The book would be overly long, certainly reducible to a long essay, except for Boyle's entertaining anecdotes. It does, however, take him a chapter or two to really get into his own.

The first chapter, especially, overly romanticizes prehistoric hunter/gatherer culture (this is the same culture that obliterated all the megafauna in North America from overhunting in just a few thousand years), and seems to yearn unrealistically for a return to such a simplistic state. This kind of treacly hogwash is hard to swallow, yet we are forced to subsist on this vision, as Boyle offers no realistic alternative to the way we live now.

While this is maddening, it would be a mistake to put down the book at this point because of this deficit. There is an argument to be made that promoting the destruction of the current system without offering a realistic alternative is the height of irresponsibility, as at least the foundation of a regulatory system now exists that can provide some protection to what remains of nature. Violence against the state and/or industrial complex certainly has the potential to exacerbate the problem if all it does is offer more reason to crack down on “eco-terrorism” without providing any strong physical defense to helpless nature.

The book also falls short when it comes to defining the nonviolence it is against. Nonviolent environmental groups are lumped together with nonviolent protest, yet there is a fundamental distinction here that Mr Boyle doesn't piece apart. While it's easy to call Sierra Club executives hamming it up with politicos in Washington useless and in cahoots with the enemy, this is a very different form of nonviolence than, for instance, using human shields to block entry to a coal train trying to load, or tree-sitters refusing to allow old growth forests to be felled. There is little to none of this latter type of environmental nonviolent resistance today, and maintaining the moral high ground is much easier using such methods than violent resistance.

Likewise, Boyle does little to identify potential targets and makes no distinctions of scale or purpose to help any potential resisters make sense of what might be the most effective way forward. Perhaps that is for a later book, but by painting all corporate enterprises with the same broad target sign, he opens up the possibility of poorly thought out attacks that would be very unpopular with the public.

For instance, targeting coalmines or clear cut logging companies would generate a fair amount of sympathy. Instead, near the beginning of the book he uses the example of an ambulance and its inherent violence in manufacture and operation. The point he is trying to make is that even the industrial infrastructure we set up to do good harms the planet, but it could also be seen by readers as identifying a potential target for destruction, in addition to making the author come across as heartless and indiscriminate. Indeed, the Molotov cocktail of the subtitle is apt, as it is this kind of carpet-bombing approach that Boyle ultimately seems to be advocating for. While there are other shortcomings, it is this glaring irresponsibility that is the book's major flaw, whether it is his intention or not. His romanticizing in the first chapter of hunter/gatherers seems to suggest this is his ultimate goal.

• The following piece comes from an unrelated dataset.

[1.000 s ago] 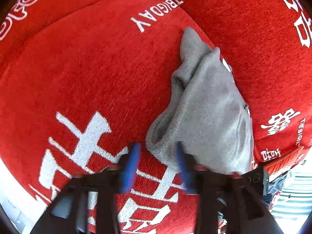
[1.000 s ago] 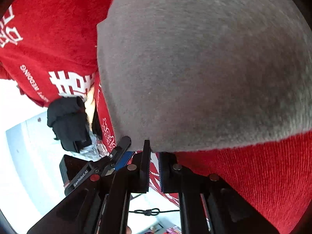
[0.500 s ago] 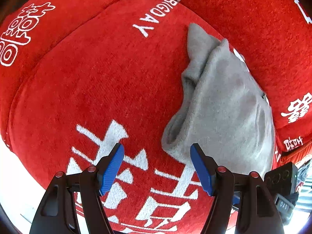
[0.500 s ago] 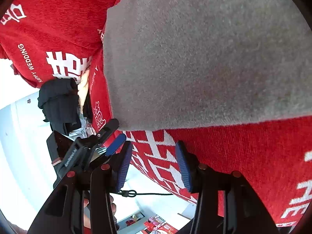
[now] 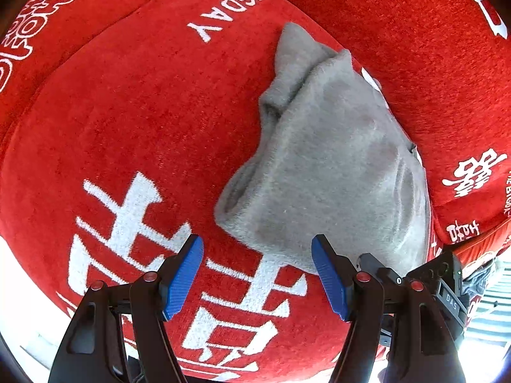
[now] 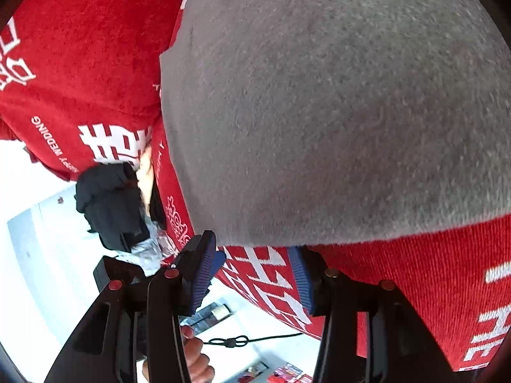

Ultimately, more than any other kind of book, writing a call to action that would put one's life and liberty in such direct danger will force some degree of scrutiny upon the author. To pen such words all but requires some degree of action by the author in accord with his stated beliefs in order to not just be toothless yammering. Regardless of whether that occurs or not, Drinking Molotov Cocktails with Gandhi is a timely book, worth the short effort it takes to read for focusing us on such relevant and soul-searching questions.